The failure to conduct a fact-finding investigation for South Korean POWs from the Korean War and other subsequent armed conflicts and clashes (article 24 of ICPPED)
The Commission of Inquiry on human rights in the DPRK (COI) found that at least 50,000 POWs from the ROK were not repatriated after the Korean War (1950-1953) and condemned to a lifetime of forced labor, mostly in coal mines. After the war, families in South Korea of unreturned POWs held in North Korea did not receive any information about the fate of their POW family members and could not have contact with them. The COI considered them to be victims of enforced disappearance (A/HRC/25/CRP.1, paragraphs 861-883).
Because North Korea did not provide a full list of South Korean POWs and the South Korean military at the time kept a poor record, most of the POWs’ families were notified that they were killed in action. It also explains why there was no popular movement demanding the return of South Korean POWs after the war—both the families and the public were not aware.
Since the 1990s, a total of 80 POWs and about 430 family members have escaped from North Korea and successfully arrived in South Korea. This led to the belated publicization of the scale and gravity of the issue.
In 2007 and 2010, the government and the National Assembly enacted laws to create a compensation commission for post-war abductees and a fact-finding investigative commission for wartime abductees. The post-war abductees, mostly fishermen but also other people abducted from South Korea or elsewhere, numbered in thousands, though most were returned after a few months, leaving over 500 abductees in North Korea. The compensation commission published a white paper that detailed the abduction incidents.
The fact-finding commission for wartime abductions conducted a far broader investigation as the victims numbered in tens of thousands. After years of investigation, the commission published a comprehensive report and a list of abductees in 2017.
However, the government has failed to create a fact-finding commission for POWs.

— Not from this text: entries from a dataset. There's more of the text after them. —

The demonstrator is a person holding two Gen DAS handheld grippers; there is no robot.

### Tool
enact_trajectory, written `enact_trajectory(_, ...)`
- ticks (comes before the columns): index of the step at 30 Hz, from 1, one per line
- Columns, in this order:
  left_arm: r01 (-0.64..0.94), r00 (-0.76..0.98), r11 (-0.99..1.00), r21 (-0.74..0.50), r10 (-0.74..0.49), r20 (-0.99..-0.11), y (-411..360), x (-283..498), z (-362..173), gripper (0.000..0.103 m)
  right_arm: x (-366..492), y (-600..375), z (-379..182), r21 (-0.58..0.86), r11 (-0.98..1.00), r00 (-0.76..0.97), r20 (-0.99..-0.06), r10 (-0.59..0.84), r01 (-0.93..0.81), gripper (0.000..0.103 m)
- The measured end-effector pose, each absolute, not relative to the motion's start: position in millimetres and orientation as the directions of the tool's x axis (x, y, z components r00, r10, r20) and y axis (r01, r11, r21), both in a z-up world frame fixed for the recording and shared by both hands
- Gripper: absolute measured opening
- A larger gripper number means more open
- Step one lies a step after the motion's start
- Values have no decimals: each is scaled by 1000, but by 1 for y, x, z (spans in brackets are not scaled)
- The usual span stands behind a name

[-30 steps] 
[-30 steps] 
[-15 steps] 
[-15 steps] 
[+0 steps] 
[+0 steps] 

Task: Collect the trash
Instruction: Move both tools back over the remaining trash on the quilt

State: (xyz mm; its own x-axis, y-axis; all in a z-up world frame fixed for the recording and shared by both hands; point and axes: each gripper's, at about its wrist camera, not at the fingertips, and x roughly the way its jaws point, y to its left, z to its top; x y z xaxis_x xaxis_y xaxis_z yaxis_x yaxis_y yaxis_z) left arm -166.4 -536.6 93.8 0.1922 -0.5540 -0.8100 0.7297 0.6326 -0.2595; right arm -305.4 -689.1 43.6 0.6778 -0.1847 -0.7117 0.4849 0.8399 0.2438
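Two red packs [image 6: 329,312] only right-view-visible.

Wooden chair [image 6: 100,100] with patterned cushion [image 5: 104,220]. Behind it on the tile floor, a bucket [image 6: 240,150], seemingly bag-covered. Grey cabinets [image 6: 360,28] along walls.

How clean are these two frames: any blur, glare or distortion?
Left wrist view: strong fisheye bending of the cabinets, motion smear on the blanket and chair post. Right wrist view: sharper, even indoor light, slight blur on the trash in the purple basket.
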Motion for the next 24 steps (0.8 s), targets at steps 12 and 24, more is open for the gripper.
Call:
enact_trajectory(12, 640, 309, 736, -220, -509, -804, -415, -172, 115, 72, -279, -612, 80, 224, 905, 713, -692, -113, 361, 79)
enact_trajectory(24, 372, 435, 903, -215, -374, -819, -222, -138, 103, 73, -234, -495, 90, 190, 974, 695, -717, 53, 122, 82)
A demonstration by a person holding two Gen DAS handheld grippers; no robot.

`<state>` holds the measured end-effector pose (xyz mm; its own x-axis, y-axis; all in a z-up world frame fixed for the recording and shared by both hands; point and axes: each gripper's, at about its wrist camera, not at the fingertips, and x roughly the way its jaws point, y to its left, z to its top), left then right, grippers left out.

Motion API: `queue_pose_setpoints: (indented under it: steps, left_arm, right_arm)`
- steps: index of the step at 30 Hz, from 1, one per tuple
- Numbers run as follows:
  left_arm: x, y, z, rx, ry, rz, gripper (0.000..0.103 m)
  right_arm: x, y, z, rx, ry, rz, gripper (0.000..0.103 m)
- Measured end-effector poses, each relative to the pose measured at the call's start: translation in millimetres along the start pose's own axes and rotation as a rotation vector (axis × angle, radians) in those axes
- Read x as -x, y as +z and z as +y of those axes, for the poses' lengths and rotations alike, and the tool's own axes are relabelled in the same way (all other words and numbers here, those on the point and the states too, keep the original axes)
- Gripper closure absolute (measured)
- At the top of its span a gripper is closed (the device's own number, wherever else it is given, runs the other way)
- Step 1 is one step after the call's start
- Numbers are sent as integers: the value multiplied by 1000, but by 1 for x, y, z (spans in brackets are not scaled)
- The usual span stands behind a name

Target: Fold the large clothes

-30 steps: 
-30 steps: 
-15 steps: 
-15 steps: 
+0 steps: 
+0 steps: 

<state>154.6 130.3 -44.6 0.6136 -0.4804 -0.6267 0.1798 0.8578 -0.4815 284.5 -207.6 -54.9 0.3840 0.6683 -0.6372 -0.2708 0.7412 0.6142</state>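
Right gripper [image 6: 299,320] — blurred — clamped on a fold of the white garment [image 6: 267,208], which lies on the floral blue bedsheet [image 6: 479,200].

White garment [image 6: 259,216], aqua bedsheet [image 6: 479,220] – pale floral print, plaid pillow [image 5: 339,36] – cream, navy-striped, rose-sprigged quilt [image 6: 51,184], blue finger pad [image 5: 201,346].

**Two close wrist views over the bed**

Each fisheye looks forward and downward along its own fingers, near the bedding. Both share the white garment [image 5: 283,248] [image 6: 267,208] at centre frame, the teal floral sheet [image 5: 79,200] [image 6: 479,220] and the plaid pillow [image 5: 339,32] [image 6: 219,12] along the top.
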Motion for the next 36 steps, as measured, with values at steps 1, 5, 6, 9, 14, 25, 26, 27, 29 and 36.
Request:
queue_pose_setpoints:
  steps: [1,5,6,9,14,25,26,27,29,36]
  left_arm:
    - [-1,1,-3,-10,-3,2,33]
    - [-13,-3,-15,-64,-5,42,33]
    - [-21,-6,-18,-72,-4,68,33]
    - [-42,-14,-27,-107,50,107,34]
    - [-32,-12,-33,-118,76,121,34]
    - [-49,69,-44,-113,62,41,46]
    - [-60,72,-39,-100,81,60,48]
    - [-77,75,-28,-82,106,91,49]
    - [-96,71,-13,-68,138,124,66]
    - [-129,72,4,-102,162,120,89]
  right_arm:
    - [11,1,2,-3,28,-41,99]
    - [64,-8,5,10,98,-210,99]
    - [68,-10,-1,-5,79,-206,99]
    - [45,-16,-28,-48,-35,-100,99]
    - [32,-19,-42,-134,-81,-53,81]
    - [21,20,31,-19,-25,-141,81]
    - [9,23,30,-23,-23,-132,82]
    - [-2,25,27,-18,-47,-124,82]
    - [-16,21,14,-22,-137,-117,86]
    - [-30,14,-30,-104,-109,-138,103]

The POW fact-finding bill was first introduced in the 21st National Assembly on June 24, 2021 but it died in the national defense committee.1 The POW fact-finding bill was again introduced in the 22nd National Assembly on January 13, 2024 in the current 22nd National Assembly, but the bill has made little progress.2
Also, the government and the National Assembly recently adopted a new law designating June 28 as the Korean War Abductees Memorial Day [6·25전쟁 납북자 기억의 날]. There is a similar bill pending in the National Assembly which would designate November 26 as the POW Memorial Day [국군포로 기억의 날], but the bill again has made little progress.3 November 26 marks the day when Lieutenant Cho Chang-ho, who was the first known POW to escape from North Korea and return to South Korea was formally discharged from his military service in 1994.
In the National Human Rights Commission’s recommendation for the speedy enactment of the domestic implementing legislation for the Enforced Disappearance Convention,4 the Commission recommended that “in particular, where there are individual legislative bills concerning fact-finding and compensation for the Korean War wartime abductees, civilian victims by hostile forces, unrepatriated POWs, detainees, etc. pending in the National Assembly, speedy legislative measures should take place”.5
Questions:
- Why did the government conduct a fact-finding investigation for the Korean War-era civilian abductees and post-war abductees but not for POWs?
- What is the government’s position on the bill to create a fact-finding investigative commission for POWs?
- What steps have been taken to create a fact-finding investigative commission for POWs?
- What is the government’s position on the bill to designate November 26 as the POW Memorial Day?
- What steps have been taken to designate November 26 as the POW Memorial Day?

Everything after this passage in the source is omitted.